Tuesday, August 29, 2006

VERY LONG BUT WORTH THE READ




I could not possibly say this better. Rock on Pink Air

A couple of weeks ago, I went to the Darwin exhibit at the Museum of Natural History in New York with my friend Ted. He pointed toward a small glass case and said, "This is my favorite part."

Inside the case was a small red notebook, flipped open to a page on which Darwin had written "I think" over what is likely the first depiction of an evolutionary tree.(1) When I realized what I was looking at, I had to manfully restrain a sudden impulse to weep. You may say I'm just a wuss, but you are (tragically though forgivably) blinded by the Fundamental Attribution Error. I blame it on the aura.

I came across the idea of aura when I was doing branding research for a museum. One of their main questions was about the role of museums in an age of ubiquitous digital reproductions. Walter Benjamin (the patron saint of interestingness) used the word aura to encompass what is stripped away when an object is mechanically reproduced. He noted that many "art" objects were originally produced as religious artifacts whose unique position in space and time was what gave them value. Without the uniqueness and authenticity of the original, copies have no religious value.

I think of aura as the fingerprint of interestingness. Objects with a historical, physical connection to what we find interesting(2), will induce the sensation of aura: religious, mesmerizing, a kind of "stepping into the light", a satisfying yet unsatisfiable, quasi-physical engagement with the mental stuff of interest.

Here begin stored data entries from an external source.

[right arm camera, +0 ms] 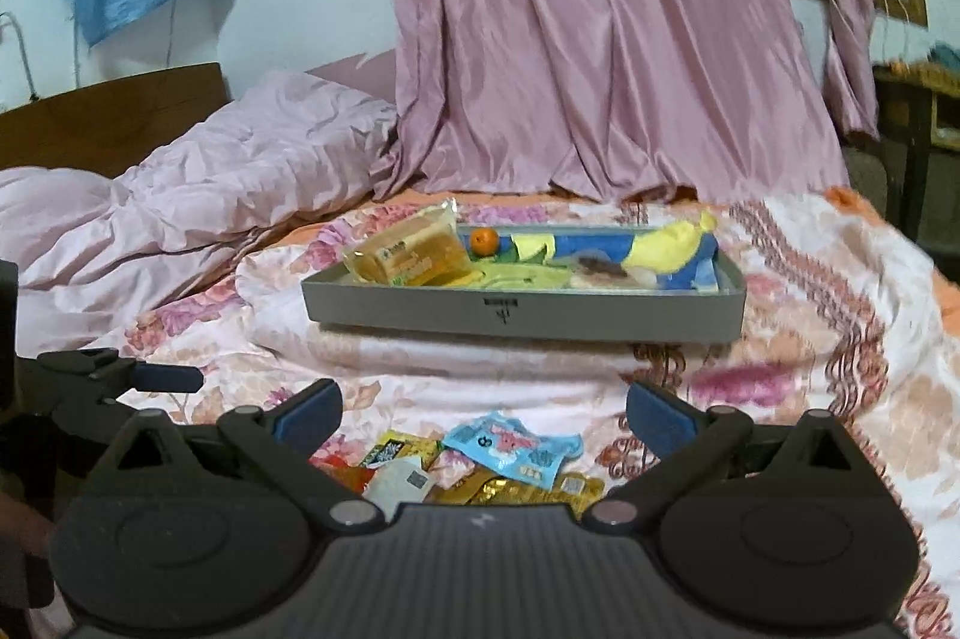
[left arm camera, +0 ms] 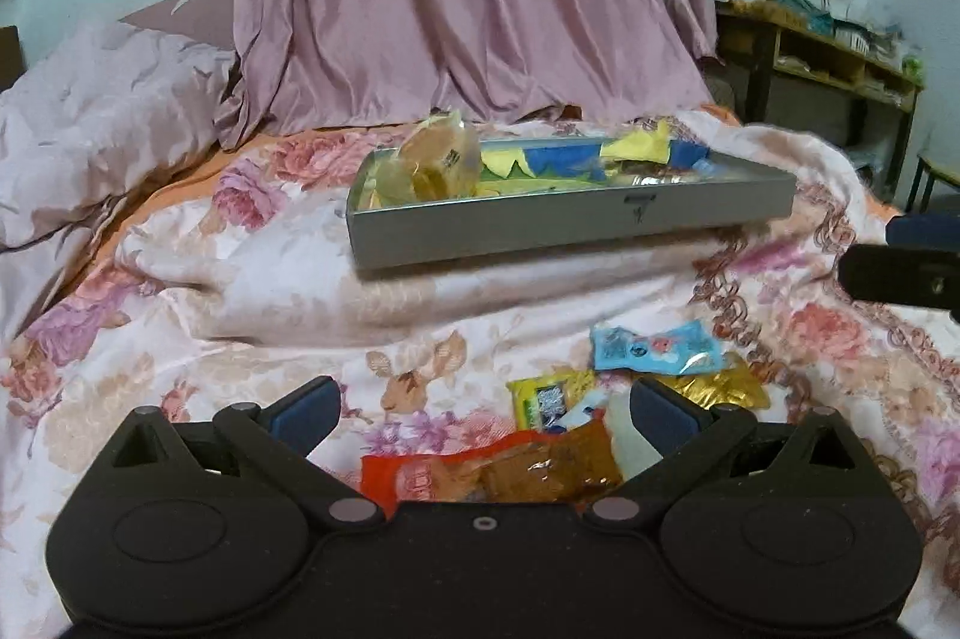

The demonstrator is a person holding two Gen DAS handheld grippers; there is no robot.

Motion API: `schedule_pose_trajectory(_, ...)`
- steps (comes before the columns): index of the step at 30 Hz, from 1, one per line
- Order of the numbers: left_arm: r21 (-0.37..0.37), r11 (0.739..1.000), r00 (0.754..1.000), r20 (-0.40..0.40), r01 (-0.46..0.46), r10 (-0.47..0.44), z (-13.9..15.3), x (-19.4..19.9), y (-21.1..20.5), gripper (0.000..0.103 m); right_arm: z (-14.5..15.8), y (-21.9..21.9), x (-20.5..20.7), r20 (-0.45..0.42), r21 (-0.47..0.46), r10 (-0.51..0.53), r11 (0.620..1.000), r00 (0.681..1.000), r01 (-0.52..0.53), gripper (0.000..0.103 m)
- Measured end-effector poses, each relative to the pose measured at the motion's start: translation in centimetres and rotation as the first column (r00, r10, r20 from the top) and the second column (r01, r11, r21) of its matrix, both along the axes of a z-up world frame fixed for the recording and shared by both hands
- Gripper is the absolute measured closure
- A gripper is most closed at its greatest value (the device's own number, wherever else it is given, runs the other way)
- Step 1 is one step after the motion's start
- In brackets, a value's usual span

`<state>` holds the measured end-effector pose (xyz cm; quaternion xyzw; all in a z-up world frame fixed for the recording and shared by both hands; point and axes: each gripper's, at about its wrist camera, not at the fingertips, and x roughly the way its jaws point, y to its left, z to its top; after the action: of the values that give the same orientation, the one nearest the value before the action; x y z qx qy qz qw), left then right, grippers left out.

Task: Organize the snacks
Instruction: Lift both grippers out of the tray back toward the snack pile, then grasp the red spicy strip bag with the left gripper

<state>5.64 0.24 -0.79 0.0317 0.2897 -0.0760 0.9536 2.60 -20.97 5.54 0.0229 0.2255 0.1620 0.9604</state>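
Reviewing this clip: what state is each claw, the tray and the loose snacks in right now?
left claw: open, empty, above the loose packets
right claw: open, empty
grey tray: on the bedspread, partly filled
bread packet: in tray, propped on its left rim
light blue packet: on bedspread, outside tray

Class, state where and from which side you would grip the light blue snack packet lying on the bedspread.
Grip the light blue snack packet at its far edge, coming from above. It lies flat atop the gold packet, so that edge is free; the left hand-held gripper is open.
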Motion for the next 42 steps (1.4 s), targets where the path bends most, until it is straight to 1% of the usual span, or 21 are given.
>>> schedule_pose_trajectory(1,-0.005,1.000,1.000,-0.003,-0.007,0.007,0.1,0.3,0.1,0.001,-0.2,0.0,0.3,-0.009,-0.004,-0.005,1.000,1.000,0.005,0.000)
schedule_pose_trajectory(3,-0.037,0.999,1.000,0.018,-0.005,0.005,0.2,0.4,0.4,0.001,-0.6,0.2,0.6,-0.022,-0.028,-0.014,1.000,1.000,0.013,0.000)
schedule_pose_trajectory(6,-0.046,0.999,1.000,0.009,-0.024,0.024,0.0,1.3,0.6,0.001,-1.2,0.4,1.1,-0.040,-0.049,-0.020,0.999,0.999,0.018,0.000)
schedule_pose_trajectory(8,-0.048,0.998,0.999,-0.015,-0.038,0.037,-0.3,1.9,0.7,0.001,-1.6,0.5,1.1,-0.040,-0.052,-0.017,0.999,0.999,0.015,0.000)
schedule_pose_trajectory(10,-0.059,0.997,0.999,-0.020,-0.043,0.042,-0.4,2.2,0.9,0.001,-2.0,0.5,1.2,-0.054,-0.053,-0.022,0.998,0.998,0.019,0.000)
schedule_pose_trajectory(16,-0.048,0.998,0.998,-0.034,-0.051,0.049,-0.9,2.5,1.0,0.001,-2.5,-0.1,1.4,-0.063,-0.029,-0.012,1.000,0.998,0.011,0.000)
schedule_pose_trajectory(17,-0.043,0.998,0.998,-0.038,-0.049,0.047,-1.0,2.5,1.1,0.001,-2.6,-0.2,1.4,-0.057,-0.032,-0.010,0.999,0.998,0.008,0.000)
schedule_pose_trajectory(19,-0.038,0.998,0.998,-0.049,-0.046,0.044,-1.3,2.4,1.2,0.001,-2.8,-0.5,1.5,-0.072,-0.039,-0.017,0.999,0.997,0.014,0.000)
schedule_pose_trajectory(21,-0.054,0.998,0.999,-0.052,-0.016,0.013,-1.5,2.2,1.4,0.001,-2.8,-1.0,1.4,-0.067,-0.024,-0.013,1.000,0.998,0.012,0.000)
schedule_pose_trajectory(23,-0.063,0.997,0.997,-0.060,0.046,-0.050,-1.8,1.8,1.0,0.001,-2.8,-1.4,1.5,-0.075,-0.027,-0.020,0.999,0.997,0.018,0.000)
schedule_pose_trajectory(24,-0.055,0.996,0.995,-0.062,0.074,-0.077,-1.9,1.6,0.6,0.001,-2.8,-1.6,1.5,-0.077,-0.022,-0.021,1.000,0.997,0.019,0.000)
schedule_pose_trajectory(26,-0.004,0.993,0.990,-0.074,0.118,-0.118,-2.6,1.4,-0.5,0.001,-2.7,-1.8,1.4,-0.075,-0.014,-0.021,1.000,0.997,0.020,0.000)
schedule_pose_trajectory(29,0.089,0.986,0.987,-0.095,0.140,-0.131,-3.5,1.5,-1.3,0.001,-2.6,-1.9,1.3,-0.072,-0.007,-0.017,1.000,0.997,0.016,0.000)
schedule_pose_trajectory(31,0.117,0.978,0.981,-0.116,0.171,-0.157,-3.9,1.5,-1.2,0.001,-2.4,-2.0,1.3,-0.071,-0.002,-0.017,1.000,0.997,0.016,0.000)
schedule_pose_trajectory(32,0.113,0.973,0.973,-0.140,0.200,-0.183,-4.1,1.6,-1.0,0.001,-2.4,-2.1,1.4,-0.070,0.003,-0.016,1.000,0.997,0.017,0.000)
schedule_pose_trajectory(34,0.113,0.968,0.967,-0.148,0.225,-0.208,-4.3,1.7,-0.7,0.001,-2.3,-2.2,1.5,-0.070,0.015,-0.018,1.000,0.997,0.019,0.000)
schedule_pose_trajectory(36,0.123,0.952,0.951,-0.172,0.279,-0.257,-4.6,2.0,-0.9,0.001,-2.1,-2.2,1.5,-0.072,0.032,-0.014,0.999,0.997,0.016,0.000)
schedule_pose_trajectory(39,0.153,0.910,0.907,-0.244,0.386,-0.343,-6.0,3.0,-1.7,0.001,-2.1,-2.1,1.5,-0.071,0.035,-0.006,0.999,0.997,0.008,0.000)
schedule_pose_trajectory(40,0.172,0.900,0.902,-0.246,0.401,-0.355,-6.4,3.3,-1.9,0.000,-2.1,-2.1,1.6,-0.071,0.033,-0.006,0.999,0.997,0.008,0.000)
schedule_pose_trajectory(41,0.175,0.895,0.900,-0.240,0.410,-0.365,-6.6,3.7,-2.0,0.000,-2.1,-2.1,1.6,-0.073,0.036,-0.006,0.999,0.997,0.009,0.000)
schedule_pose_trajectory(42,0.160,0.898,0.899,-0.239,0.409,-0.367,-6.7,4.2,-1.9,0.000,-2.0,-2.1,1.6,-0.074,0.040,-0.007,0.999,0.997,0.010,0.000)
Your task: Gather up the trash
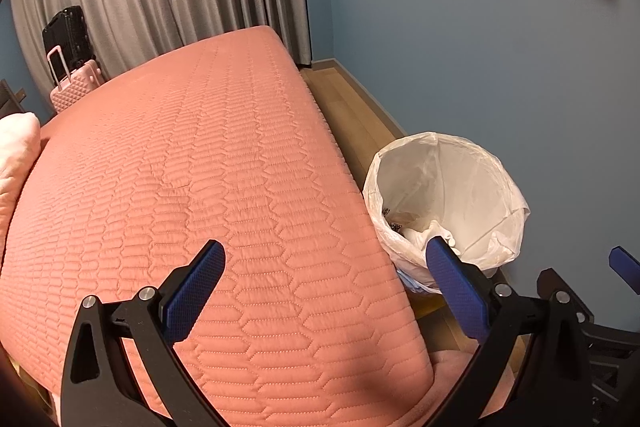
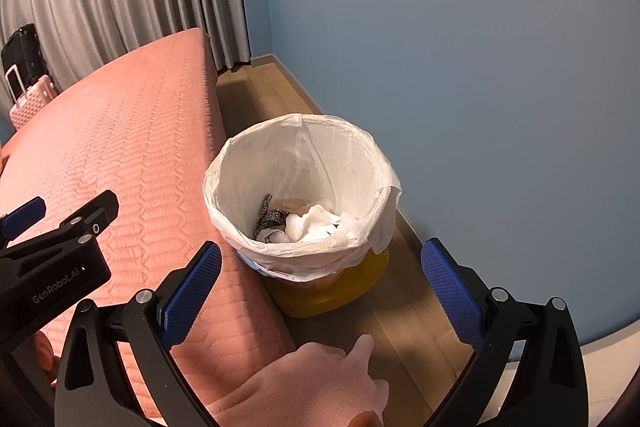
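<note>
Over the bed, from the left wrist view, the left tongs hang with their blue pads well apart and nothing between them. The pink quilted cover under them looks bare of litter; I see only a pale pillow at its left edge. Beside the bed stands the trash bin, lined with a white bag, with some crumpled white pieces in the bottom. At the far right edge part of the right tongs shows.

Beside the bed, from the right wrist view, the right tongs hang above and just short of the trash bin, pads wide apart and empty. Inside the bin lie crumpled white tissues and a spotted dark scrap, so some trash is already collected. The bin's yellow base rests on the wooden floor, touching or nearly touching the bed's side. The floor strip in sight seems free of litter. A pink fleecy cloth sits at the bottom of the frame. The left tongs reach over the bed.

My judgement: collection is well along, perhaps finished, though most of the room stays out of sight.
</note>
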The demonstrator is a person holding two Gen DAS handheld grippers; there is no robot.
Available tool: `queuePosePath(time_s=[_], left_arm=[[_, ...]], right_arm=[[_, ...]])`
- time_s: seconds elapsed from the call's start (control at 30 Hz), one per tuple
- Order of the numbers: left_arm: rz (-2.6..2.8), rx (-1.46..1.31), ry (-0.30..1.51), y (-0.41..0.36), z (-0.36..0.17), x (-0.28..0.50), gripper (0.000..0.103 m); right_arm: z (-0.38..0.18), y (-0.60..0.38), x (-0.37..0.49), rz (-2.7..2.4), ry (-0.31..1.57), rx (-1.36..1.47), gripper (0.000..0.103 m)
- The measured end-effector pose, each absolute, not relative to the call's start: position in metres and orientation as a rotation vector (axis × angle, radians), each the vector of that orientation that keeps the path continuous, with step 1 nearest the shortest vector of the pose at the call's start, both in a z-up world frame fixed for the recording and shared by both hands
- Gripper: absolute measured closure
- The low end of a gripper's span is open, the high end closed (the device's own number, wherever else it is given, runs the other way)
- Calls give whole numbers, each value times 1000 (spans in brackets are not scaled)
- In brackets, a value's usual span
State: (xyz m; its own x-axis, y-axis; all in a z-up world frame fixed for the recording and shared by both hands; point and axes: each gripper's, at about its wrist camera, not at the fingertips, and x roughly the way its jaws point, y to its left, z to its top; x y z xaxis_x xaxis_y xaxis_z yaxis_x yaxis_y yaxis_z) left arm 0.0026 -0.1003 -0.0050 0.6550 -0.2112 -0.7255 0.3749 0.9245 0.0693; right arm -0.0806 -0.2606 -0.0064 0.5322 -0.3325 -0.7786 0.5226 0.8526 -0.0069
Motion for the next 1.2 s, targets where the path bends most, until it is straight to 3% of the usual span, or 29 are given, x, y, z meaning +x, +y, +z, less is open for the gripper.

The commercial nature of brands gives them a huge advantage over other sorts of ideas when it comes to aura generation. While a typical authentic artifact, like Darwin's notebook, must be unique to create an aura, a branded product can be (re)produced millions of times with no decline in aura per unit.(3) Because in many ways the product is the brand while a notebook, even from Darwin's own hand, is not the idea of evolution.

Also, you interact with a branded product in a much more intimate, personal way than you can with typical aurigenic artifacts, which are usually sealed up in glass boxes and not much good for wearing, playing or eating anyway. You have the equivalent of a speaking part in the brand play, and that's much more compelling than being one of the anonymous, weeping extras filing past in the museum.

(1) Please pardon the crappy cell phone photo. I was using the "crappy" filter on my cell phone.

(2) Does this make the objects themselves interesting? There's a conceptual tangle here.

(3) Isn't this something a cartoon villain would say?